EXERCISE INSTRUCTIONS: Could you return each line of the material that has "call" in it?

PROVIDED DATA:
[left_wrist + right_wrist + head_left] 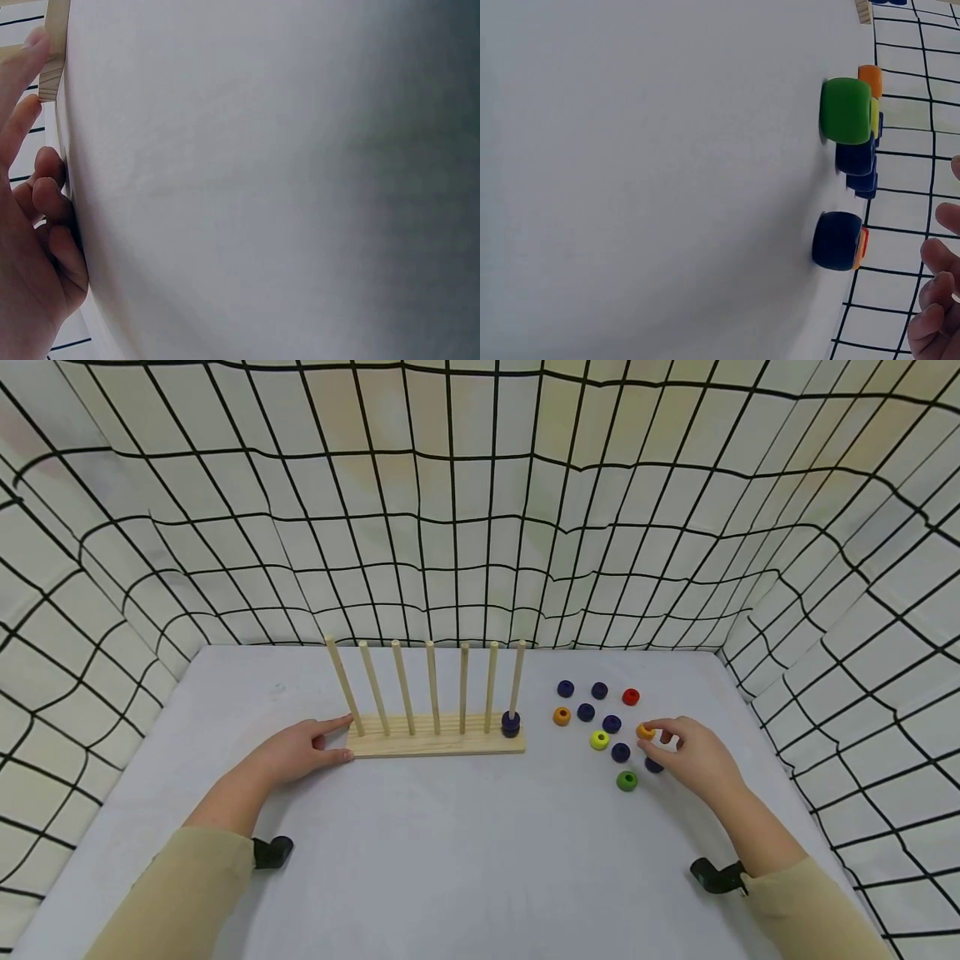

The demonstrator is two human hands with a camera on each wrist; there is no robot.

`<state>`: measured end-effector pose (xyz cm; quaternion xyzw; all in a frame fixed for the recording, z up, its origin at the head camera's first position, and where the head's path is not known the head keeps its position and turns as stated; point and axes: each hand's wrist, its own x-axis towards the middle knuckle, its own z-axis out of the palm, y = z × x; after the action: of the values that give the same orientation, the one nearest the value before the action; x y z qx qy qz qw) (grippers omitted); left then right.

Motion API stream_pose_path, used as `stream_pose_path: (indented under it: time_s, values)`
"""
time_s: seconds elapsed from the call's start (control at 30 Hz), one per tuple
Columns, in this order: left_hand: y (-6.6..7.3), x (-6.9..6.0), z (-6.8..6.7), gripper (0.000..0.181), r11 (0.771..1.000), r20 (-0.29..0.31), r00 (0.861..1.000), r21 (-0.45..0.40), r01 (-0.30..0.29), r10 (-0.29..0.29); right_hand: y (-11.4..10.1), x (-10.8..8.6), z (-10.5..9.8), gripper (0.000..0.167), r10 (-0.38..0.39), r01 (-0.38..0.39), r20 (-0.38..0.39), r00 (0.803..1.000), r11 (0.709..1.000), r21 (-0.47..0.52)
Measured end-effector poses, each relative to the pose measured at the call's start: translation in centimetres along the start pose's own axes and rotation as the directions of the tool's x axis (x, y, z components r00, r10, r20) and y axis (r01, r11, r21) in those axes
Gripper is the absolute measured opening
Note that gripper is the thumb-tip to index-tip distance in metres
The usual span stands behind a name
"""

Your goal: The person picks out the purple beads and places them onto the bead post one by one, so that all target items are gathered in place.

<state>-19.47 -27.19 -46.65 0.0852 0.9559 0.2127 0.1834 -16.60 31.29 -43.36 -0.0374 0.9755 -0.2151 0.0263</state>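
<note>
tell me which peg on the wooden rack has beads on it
The peg at the rack's right-hand end: dark blue beads sit at its base, while the other six pegs are bare.

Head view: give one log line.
left hand: holding wooden peg rack, left end; right hand: at orange bead, grip unclear; rightmost peg: dark-blue beads

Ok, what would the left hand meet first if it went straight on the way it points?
The left end of the wooden base; the left hand appears to touch it. Beyond that, probably the leftmost peg, though depth is unclear.
</note>
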Motion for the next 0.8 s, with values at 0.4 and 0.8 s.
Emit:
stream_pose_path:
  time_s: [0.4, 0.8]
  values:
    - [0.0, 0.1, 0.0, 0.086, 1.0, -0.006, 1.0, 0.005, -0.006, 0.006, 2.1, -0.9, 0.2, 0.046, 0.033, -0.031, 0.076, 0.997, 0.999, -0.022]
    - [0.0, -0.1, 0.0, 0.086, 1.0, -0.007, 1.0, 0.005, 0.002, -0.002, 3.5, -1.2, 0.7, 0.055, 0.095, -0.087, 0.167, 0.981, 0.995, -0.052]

SOLUTION FOR THIS PROBLEM:
time_s: seconds elapsed from the call's start (control at 30 Hz), one per tuple
Measured end-effector poses, each relative to the pose measured at the call's start: translation in centimetres along the start pose's own axes and rotation as the directions of the tool's x axis (x, y, z components r00, r10, r20) and y axis (r01, r11, r21) in those axes

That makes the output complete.